A delegation from the clinic, including Dr Griffin, was given a tour by Enterprise Ireland last year of some of the country's indigenous medical device manufacturers.

"Ireland has been very successful in recruiting the biggest and best of the medical devices companies and are beginning to leverage that into spin-off companies," he said.

"I was amazed at the sophistication of some of the companies involved in Galway and Dublin. I was unaware of how sophisticated some of these smaller companies which had started off as large companies have become."

He singled out Creganna, a medical devices manufacturer in Galway city, as a prime example of an innovative Irish company.

Cleveland's chief executive, Dr Toby Cosgrove, came to Ireland last year to meet Taoiseach Brian Cowen and to brief him on their Irish plans.

Cleveland is now anxious to team up with Irish companies. The clinic has been given a grant to carry out medical innovations by the state of Ohio from funds raised out of a class action suit against tobacco companies operating in the US.

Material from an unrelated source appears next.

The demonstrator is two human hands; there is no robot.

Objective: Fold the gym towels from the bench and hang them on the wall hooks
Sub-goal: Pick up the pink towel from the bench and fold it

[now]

The clinic is using the money to grant-aid start-up companies to pursue their innovation on campus. "We are interested in having Irish companies who want to do their international development here," he said, adding that one such company has already taken up the offer. The clinic is also hoping that some American companies can carry out their non-US development work in Ireland.

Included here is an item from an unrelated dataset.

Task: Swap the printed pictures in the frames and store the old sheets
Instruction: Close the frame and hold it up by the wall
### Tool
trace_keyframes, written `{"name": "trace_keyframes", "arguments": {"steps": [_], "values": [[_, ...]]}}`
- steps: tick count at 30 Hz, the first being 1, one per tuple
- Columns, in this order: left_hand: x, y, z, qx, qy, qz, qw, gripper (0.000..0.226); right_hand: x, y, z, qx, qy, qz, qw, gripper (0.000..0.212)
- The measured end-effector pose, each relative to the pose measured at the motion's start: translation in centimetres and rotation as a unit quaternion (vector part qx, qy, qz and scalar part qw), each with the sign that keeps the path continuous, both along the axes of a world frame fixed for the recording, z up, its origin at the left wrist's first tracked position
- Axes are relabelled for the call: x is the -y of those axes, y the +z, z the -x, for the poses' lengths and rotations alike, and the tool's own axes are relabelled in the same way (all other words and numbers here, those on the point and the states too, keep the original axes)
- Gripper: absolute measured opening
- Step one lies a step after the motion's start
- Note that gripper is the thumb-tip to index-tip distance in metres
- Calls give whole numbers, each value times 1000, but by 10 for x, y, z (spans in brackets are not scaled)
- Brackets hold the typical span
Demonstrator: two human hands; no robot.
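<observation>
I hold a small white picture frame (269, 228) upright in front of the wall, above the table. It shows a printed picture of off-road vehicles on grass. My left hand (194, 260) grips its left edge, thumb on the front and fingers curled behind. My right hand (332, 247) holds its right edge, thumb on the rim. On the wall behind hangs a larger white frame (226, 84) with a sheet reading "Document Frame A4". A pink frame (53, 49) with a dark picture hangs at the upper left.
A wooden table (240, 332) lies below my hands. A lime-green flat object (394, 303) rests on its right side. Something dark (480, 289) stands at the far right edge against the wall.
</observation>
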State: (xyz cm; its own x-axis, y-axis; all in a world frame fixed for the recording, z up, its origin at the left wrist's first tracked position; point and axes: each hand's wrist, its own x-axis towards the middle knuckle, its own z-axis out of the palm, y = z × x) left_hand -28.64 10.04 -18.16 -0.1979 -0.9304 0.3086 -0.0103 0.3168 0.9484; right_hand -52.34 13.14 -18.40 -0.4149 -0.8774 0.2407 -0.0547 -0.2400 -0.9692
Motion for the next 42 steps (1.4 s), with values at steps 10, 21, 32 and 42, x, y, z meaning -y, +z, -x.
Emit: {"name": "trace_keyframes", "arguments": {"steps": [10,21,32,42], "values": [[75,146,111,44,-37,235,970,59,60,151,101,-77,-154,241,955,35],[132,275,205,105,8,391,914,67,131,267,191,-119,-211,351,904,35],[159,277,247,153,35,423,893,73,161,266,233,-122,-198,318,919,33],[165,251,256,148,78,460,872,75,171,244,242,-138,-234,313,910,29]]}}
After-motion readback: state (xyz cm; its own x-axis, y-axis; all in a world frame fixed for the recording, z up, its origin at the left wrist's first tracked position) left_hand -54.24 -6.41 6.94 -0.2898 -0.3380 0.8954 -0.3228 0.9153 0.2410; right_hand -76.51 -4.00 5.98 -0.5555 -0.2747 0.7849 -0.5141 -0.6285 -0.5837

Cleveland has also been negotiating with an Irish company to set up a 24-hour call centre which would be accessible for US patients.

"I left Ireland in the 1980s and the country is immeasurably better off

than it was then," remarked Dr Griffin. "Ireland is a very driven society. I

don't see it going back to being a backwater. I see good times ahead for Ireland."

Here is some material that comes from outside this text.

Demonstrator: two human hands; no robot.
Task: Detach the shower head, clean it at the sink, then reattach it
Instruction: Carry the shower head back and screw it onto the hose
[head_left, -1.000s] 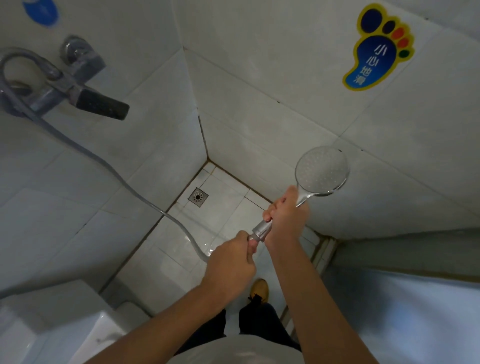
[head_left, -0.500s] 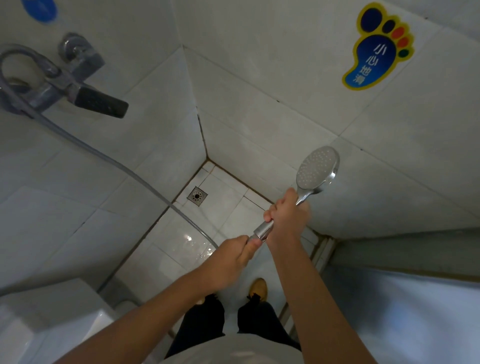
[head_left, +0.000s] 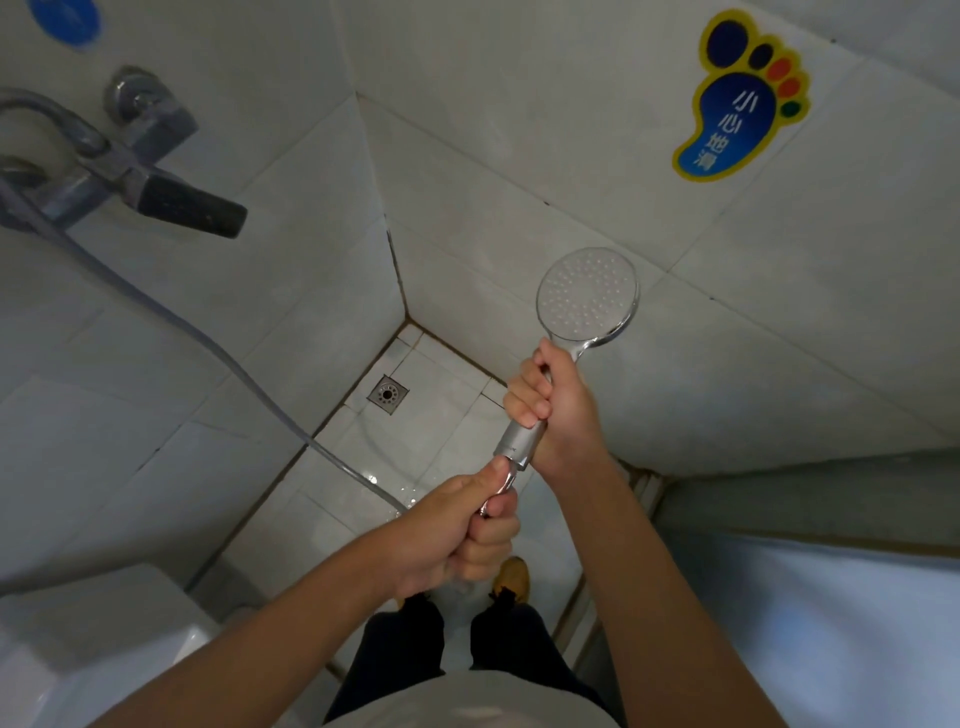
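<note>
Right fingers (head_left: 527, 402) wrap shower head (head_left: 587, 296) handle; left fingers (head_left: 488, 530) below.

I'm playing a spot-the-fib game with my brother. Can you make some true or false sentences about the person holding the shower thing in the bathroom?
1. The right hand grips the handle of the shower head. True.
2. The left hand holds the hose end just below the handle. True.
3. The hose runs to a bucket on the floor. False: it leads up to the tap on the wall at the left.
4. The foot-shaped sticker on the wall is red. False: it is mostly blue with a yellow edge.
5. A drain sits in the floor near the corner. True.
</note>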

The clinic has also linked up with the Royal College of Surgeons of Ireland (RCSI) and its Centre of Innovation in Surgical Technology (CIST), which is aiming to commercialise and patent medical devices.

Cleveland and the RCSI are looking to move forward together on six different projects. They are collaborating on new areas of surgery and medical devices, and CIST will carry out clinical trials and design evaluations of their devices. Possible start-ups could emerge out of this on both sides of the Atlantic.

CIST head of innovation Derek Young, who will also speak at the conference, said the aim was to have a central hub for ideas whereby technicians can link up with medical staff to bring innovative proposals to fruition.

CIST has 46 different medical devices for which it is currently building prototypes or going through the latter stages of development. Two in particular, a new ureteral catheter and a bone displacement device, are in the late stages of development.

"We have all the expert advice we need in this country. We don't need to look elsewhere," he said.

"We have been traditionally very manufacturing orientated in the medical device sector. The switch that has emerged is that research and development can be done here. The potential is there to harness our own ideas on our own doorstep," he added.

TURNING IDEAS INTO REALITY: EXAMPLES OF MEDICAL DEVICE INNOVATIONS IN RECENT YEARS 

Continuous-flow ventricular assist devices: Tiny devices weighing 85g surgically attached alongside the heart that quietly and effectively take over the pumping duties of the organ.

Forced exercise to improve motor function in patients with Parkinson's disease: Pedalling at 90rph on a tandem bike to dramatically improve the motor functioning of patients with Parkinson's disease.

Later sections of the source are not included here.